Il y a quelques semaines, le monde de la science était bouleversé par la découverte faite par une chercheuse italienne de l’Université de Cantabrie, en Espagne: Federica Bartocchini aurait découvert qu’une espèce de vers de terre, le Galleria Mellonella, se nourrit de molécule de plastique. La biochimiste a en effet constaté que cet invertébré, gourmand de cire d’abeille, s’attaquait aussi au plastique puisque les liens moléculaires de la cire naturelle sont similaires à ceux du polyéthylène. La découverte pourrait, sans exagération, changer le destin de notre planète, envahie par des tonnes de déchets plastiques. Les « trash vortex », ilots flottants créés par les ordures en plastique tombées en mer sont un souci majeur pour les chercheurs du monde entier. On a récemment découvert qu’une ile du Pacifique appartenant à l’archipel de Pitcairn (le fameux archipel des « mutinés du Bounty ») est devenue une gigantesque poubelle à ciel ouvert, submergée par les déchets.

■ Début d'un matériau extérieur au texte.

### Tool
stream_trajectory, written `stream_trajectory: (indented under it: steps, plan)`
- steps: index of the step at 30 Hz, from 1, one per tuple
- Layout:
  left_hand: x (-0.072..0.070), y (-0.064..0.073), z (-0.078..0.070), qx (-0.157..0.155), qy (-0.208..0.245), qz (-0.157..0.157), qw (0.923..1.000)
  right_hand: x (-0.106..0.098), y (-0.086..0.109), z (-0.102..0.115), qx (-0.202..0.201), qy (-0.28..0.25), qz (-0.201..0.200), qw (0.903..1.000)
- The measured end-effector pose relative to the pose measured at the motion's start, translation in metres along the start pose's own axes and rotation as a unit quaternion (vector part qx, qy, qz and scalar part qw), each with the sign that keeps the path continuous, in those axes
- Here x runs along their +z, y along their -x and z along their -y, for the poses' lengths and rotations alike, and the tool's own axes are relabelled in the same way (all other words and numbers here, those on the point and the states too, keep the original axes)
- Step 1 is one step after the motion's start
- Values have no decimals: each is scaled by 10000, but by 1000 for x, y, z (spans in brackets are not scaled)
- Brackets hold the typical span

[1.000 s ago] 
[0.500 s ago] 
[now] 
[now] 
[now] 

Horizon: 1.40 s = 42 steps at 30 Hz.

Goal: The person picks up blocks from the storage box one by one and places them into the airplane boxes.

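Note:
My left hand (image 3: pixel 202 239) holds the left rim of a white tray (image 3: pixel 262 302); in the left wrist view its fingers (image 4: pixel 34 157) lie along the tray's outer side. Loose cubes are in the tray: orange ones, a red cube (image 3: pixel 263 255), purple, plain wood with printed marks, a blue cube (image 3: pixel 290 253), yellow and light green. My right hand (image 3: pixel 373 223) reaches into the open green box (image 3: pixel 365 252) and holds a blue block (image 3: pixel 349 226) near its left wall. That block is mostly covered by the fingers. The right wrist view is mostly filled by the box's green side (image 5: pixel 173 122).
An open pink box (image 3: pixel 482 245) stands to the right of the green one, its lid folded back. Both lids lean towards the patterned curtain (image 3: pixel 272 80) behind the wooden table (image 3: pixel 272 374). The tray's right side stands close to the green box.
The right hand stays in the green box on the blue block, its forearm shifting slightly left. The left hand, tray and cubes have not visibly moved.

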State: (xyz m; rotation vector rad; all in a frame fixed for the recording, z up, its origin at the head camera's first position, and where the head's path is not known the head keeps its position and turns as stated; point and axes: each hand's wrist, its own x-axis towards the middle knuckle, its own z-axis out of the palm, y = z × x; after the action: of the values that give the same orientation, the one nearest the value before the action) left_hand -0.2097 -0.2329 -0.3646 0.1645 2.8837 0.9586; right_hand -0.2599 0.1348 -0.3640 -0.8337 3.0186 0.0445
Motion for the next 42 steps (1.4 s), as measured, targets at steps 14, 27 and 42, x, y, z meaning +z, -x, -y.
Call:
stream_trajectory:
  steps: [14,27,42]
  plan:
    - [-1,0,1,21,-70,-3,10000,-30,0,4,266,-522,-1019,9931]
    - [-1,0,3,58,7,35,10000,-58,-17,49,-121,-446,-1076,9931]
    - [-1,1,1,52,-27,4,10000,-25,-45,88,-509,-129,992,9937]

Alors qu’on s’attendait à de conséquentes aides institutionnelles pour faire avancer cette recherche fructueuse, capable peut-être de résoudre de façon efficace et complètement naturelle le problème du plastique, surprise,  l’expérimentation a été interrompue: le contrat de la biochimiste auprès de l’université espagnole est arrivé à son terme. Le CNR national n’a plus de fonds, le contrat ne pourra donc pas être renouvelé.

Fin de l’histoire.

Après des années de travail à la Columbia University de New York et à l’University College de Londres, la désormais célèbre biochimiste italienne est donc officiellement au chômage, devenant ainsi l’énième victime de coupes budgétaires pratiquées par l’OCDE depuis le début de la crise financière. Alors que l’Allemagne, le Japon et la Corée du Sud ont augmenté leurs budgets pour la recherche, l’Italie, la France et l’Espagne ont vu leurs fonds diminuer drastiquement.

La chercheuse toscane a l’intention de continuer ses recherches. Elle s’autofinancera…avec ses indemnisations chômage.